Honestly, it's not like we're not accustomed to extravagant, ridiculous, sometimes even bizarre claims about the future of the tech market. I'm reminded of how much effort Microsoft put into trying to convince us that tablet PCs were going to kill laptops. But Symbian's claim had to be a new world record. I wonder, do the Symbian developers rewrite their OS code using a numeric keypad? No? Then I think you should communicate that to your bosses.
There's a classic conundrum, most often found in politics, but frequently applicable to business as well. When someone says that they can cut a budget but increase spending, or they make predictions which are clearly impossible... Are they lying, stupid, or simply crazy?
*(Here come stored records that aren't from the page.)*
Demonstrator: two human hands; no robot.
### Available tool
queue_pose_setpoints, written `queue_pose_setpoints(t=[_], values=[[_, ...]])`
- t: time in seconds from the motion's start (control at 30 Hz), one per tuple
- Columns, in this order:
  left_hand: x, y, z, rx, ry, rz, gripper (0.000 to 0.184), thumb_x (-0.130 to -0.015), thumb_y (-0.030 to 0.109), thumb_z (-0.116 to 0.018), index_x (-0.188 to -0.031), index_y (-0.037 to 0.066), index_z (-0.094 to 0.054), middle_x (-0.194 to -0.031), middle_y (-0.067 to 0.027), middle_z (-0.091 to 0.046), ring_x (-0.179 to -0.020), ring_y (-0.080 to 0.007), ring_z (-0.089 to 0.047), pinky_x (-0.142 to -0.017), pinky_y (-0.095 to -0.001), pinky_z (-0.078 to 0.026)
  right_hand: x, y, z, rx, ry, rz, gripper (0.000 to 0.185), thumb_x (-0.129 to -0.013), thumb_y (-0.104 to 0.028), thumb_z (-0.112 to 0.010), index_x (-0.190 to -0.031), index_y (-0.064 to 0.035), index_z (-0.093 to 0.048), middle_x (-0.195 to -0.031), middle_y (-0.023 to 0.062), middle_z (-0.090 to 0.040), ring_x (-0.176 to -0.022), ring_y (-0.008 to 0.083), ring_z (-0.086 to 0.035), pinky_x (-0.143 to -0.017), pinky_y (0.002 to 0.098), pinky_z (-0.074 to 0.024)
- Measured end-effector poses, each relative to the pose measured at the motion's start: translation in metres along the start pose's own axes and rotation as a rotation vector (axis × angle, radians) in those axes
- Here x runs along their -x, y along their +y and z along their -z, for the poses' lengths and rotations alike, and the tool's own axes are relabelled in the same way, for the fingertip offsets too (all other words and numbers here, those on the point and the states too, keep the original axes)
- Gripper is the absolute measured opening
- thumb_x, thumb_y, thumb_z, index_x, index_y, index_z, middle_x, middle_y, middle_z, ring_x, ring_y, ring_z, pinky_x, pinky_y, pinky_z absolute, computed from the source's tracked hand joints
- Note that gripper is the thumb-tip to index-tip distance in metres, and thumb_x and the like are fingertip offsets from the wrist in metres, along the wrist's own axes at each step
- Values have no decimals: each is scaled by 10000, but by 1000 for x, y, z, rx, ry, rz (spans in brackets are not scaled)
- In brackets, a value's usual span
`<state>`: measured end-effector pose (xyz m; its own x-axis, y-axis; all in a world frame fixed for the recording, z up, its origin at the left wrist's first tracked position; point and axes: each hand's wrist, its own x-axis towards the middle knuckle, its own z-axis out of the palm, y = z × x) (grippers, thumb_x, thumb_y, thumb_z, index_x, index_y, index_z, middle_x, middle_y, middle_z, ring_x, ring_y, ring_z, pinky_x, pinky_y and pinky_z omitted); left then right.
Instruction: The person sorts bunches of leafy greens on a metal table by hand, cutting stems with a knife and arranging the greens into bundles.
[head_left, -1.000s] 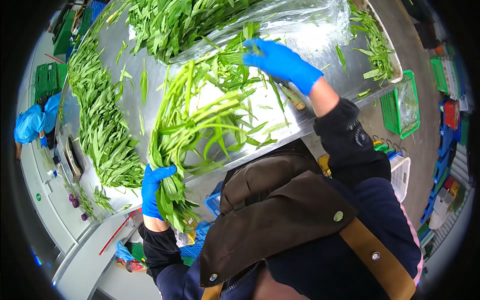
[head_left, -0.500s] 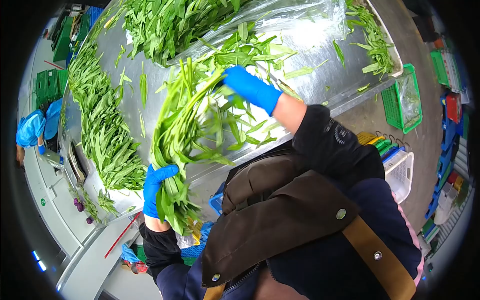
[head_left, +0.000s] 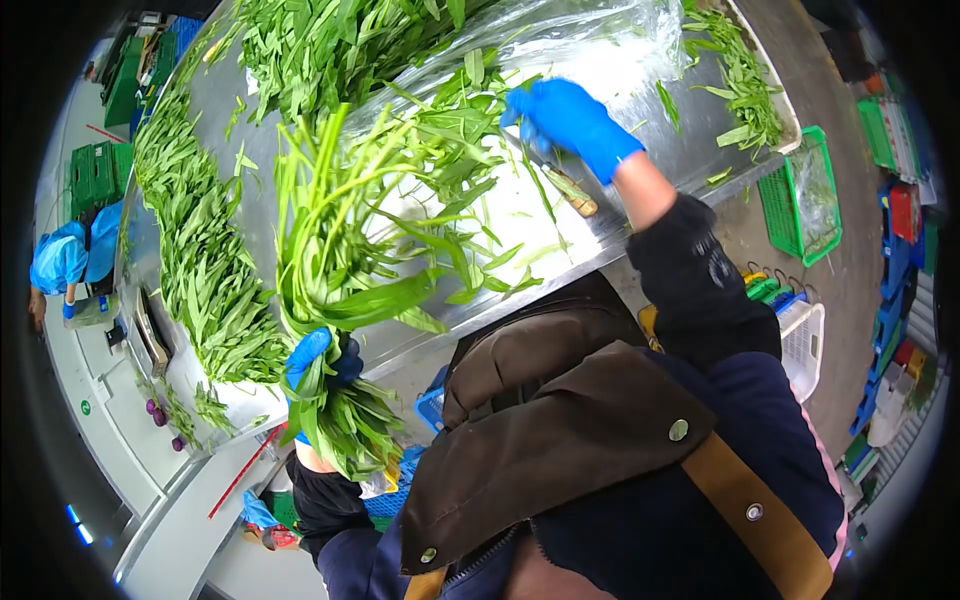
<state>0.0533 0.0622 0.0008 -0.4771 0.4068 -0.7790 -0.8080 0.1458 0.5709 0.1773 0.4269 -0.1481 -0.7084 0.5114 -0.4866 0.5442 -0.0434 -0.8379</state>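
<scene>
My left hand [head_left: 318, 362], in a blue glove, is closed around a bunch of water spinach [head_left: 335, 270]. Its pale green stems point away over the metal table [head_left: 215, 125], and leaves hang out below my fist. My right hand [head_left: 572, 118], also gloved in blue, is raised over the table to the right of the bunch. Its fingers are bent and a little apart, with nothing visible in them. Loose leaves [head_left: 470, 150] are scattered near its fingertips. Below it lies a knife [head_left: 577, 198] with a wooden handle, its blade partly covered by leaves.
Heaped greens [head_left: 205, 270] line the table's left side, with another pile [head_left: 335, 50] at the far edge beside clear plastic film [head_left: 610, 40]. A green crate [head_left: 800, 205] and a white basket [head_left: 802, 345] stand at right. A person in blue [head_left: 60, 260] is at far left.
My right hand has left the stems and moved right and away, uncovering the knife handle. My left hand still grips the bunch, whose stems now spread wider.
</scene>
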Motion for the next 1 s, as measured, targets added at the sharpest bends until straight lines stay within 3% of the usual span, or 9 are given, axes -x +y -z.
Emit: queue_pose_setpoints(t=[0.23,0.3,0.4,0.47,0.63,0.7,0.8,0.97,1.0], values=[[-22,-9,-14,-114,14,-106,166,-832,182,-656,-939,62,-614,-797,-43,-630,-658,-140,-578,-600,-259,-471,70,-58,-88,-36,-329,423,679,-814,-346,-699,-1329,18,-447,-1254,174,-553,-1031,210,-589,-794,331,-514],[-19,-17,-43,-276,181,-171,163,-787,165,-669,-895,69,-593,-720,-34,-595,-606,-141,-559,-547,-239,-450,64,-80,-80,-294,-557,142,530,-822,-303,-688,-1200,41,-547,-1162,132,-594,-925,215,-614,-744,341,-527],[-16,-18,-35,-271,136,-110,229,-784,161,-667,-966,45,-592,-737,-40,-606,-611,-138,-561,-550,-232,-450,-11,-13,-43,-439,-375,529,267,-875,-216,-559,-1052,-41,-655,-831,72,-649,-581,144,-595,-541,273,-500],[-10,-18,-40,-170,96,-6,287,-801,125,-640,-1060,14,-588,-818,-66,-629,-625,-136,-563,-555,-235,-457,-31,3,1,-757,-454,361,267,-896,-217,-509,-1034,-49,-663,-792,56,-643,-563,133,-584,-527,257,-491],[4,-27,-55,53,-33,7,299,-802,109,-614,-1068,-7,-545,-757,-44,-543,-575,-103,-464,-505,-213,-380,-25,-4,48,983,105,256,528,-879,-502,-546,-1164,-59,-557,-966,171,-643,-834,279,-654,-743,402,-509],[10,-30,-52,53,-6,7,298,-809,104,-606,-1071,-21,-540,-746,-43,-522,-576,-98,-455,-504,-206,-372,-7,-14,39,643,281,402,664,-828,-527,-620,-1291,-68,-490,-1061,175,-633,-968,302,-630,-837,400,-493],[16,-32,-61,57,74,-59,317,-808,106,-606,-1087,-25,-534,-795,-62,-557,-595,-105,-468,-507,-210,-377,-5,-14,18,256,-145,524,831,-767,-447,-732,-1413,-75,-364,-1287,161,-544,-1153,288,-548,-984,361,-423],[23,-26,-57,34,123,-81,348,-804,118,-614,-1109,-32,-537,-821,-79,-584,-563,-116,-467,-494,-225,-382,2,-27,22,-363,-409,315,530,-899,-328,-603,-1340,-60,-478,-1303,108,-544,-1179,184,-526,-975,325,-425],[22,-23,-49,26,150,-78,349,-801,123,-617,-1106,-31,-543,-811,-81,-588,-548,-119,-464,-488,-231,-384,0,-21,26,-27,-314,377,554,-891,-285,-617,-1367,-59,-444,-1318,92,-534,-1182,177,-520,-972,308,-423]])
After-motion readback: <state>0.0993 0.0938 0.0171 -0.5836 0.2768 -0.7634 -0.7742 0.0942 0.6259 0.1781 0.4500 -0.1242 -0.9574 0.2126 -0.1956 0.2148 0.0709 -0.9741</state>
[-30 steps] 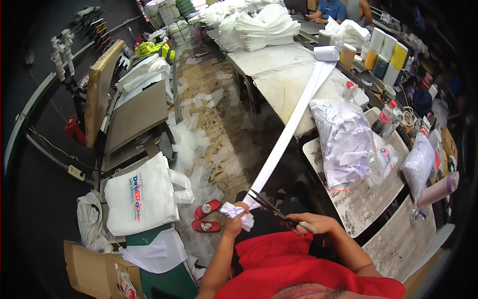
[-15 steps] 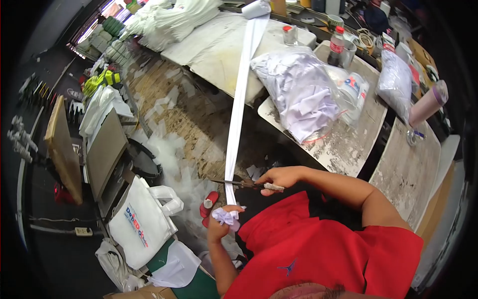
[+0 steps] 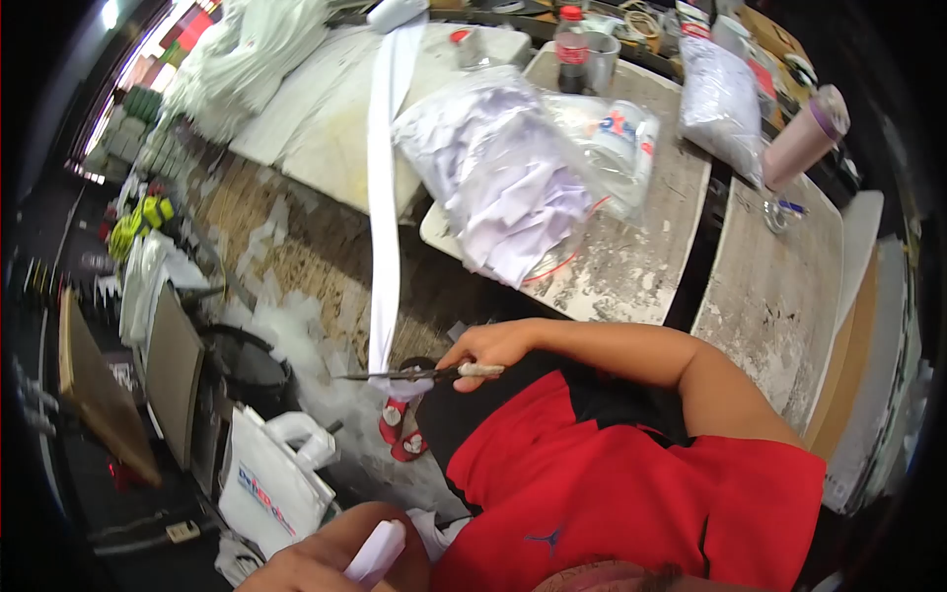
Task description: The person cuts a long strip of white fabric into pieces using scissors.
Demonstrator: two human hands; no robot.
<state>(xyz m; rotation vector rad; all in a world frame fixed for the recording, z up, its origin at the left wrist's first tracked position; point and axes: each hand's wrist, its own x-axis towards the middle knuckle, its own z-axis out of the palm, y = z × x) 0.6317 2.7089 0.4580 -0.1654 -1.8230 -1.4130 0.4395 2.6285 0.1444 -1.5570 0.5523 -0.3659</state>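
One long white strip runs from a roll at the worker's 11 o'clock, dropping past the counter, whose height seems to let it hang straight. The right hand grips scissors sideways at its lower end, presumably to meet it squarely; how wide they gape, I can't tell. Toward 7, the left hand holds a folded white piece, well apart from the blades. A stuffed plastic bag lies near 12, a bottle toward 1.
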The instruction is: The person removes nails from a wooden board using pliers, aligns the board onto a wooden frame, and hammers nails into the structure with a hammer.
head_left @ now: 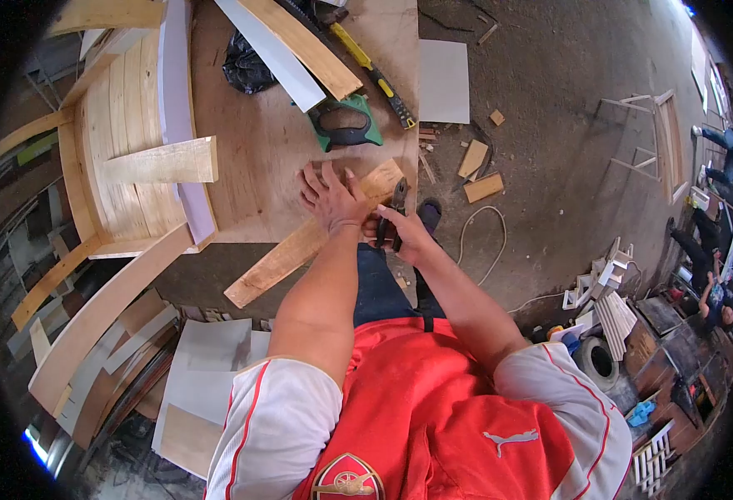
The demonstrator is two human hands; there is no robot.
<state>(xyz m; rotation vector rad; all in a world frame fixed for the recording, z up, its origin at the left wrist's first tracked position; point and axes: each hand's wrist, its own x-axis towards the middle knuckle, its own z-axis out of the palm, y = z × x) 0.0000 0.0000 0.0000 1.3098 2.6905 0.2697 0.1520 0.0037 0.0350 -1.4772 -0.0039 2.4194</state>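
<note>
A long wooden board lies slantwise over the edge of the plywood work table, its lower end sticking out past the edge. On its upper part rests my left hand, fingers spread, pressing down with nothing gripped. My right hand is closed around the handles of dark pliers. The jaws of the pliers are at the board's right side, near its upper end. Whether they bite on a nail is too small to tell.
A green-handled saw, a yellow-and-black hammer and a wooden strip lie farther up the table. A curved wooden frame stands at left. Wood offcuts and a cable are on the floor. People are far right.
</note>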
Take, for example, the extreme hype built up by Microsoft and Intel leading up to the launch of their UMPC initiative. The two companies proxies spent so much time talking about pocketable devices with 12-hour battery life priced at $500 and under that, when the real thing showed up, it was a complete flop. In one case, I had to actually go through the math with someone to convince them that I wasn't lying or mistaken when I said that a UMPC was six times the size of a Windows Mobile Pocket PC, because the marketers had been so adamant in their pushing the idea that they were the same size.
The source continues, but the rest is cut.